Miss Henry caught the change of tone and her brows quivered in an anxious arch.
“You did ask about regular callers, sir. He only came the few times.”
“Did she say what insurance company?”
“I think it was-Trinity? Does that sound right?”
“Is this the man, Miss Henry?”
“I haven’t got my specs with me, if-”
“Just take a look.”
“Goodness, that’s him. I know by the shape of the head. A Mr-?”
“Francis, Leon Francis.”
This went down well with Miss Henry. She put her head to one side and whispered it over.
“That is a nice name. Now you aren’t being nasty to him, are you?”
“Come on, Miss Henry, I’ve told you how sorry I am we gave you a fright. We didn’t do it on purpose, you know.”

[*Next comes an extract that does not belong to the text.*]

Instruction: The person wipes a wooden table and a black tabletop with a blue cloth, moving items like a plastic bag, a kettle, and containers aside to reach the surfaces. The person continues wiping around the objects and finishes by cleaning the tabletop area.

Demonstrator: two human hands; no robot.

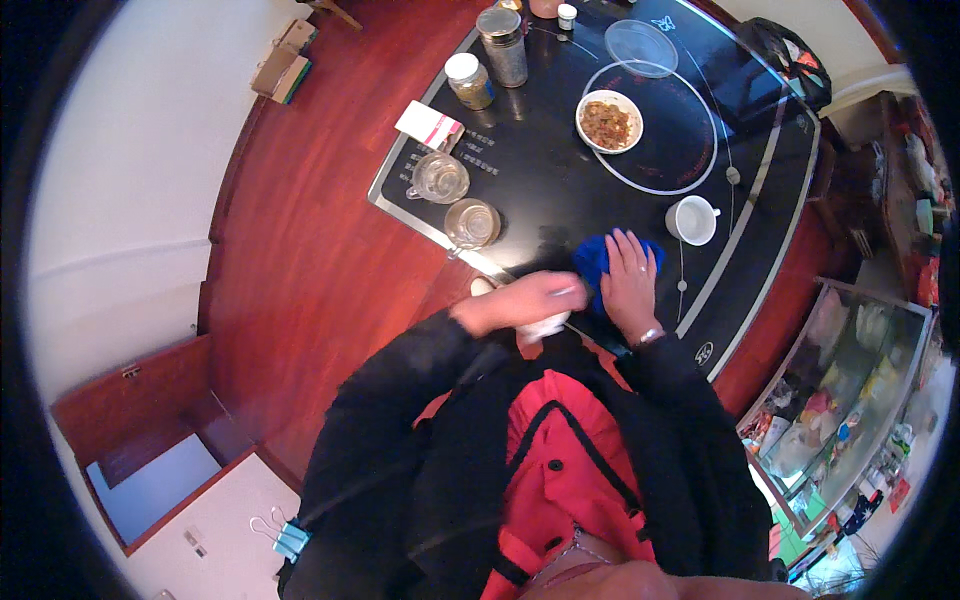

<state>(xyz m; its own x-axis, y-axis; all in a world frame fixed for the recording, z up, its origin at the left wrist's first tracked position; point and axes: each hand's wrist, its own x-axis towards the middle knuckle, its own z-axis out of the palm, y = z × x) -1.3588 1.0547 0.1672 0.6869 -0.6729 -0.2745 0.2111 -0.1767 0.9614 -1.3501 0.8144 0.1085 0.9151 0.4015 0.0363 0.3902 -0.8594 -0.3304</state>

“Now you’ve gone and reminded me again. The awfullest part was when the music stopped. Rebecca and me both thought we could hear the poor thing talking.”
“We weren’t making a sound in there.”
“How silly! You never could hear her anyway, even from up close, and she always pulled the big velvet curtains for our sakes.”
“We all make mistakes, Miss Henry,” Kramer said, taking her arm.
And he led her, just like a real lady, all the way down to the kitchen door.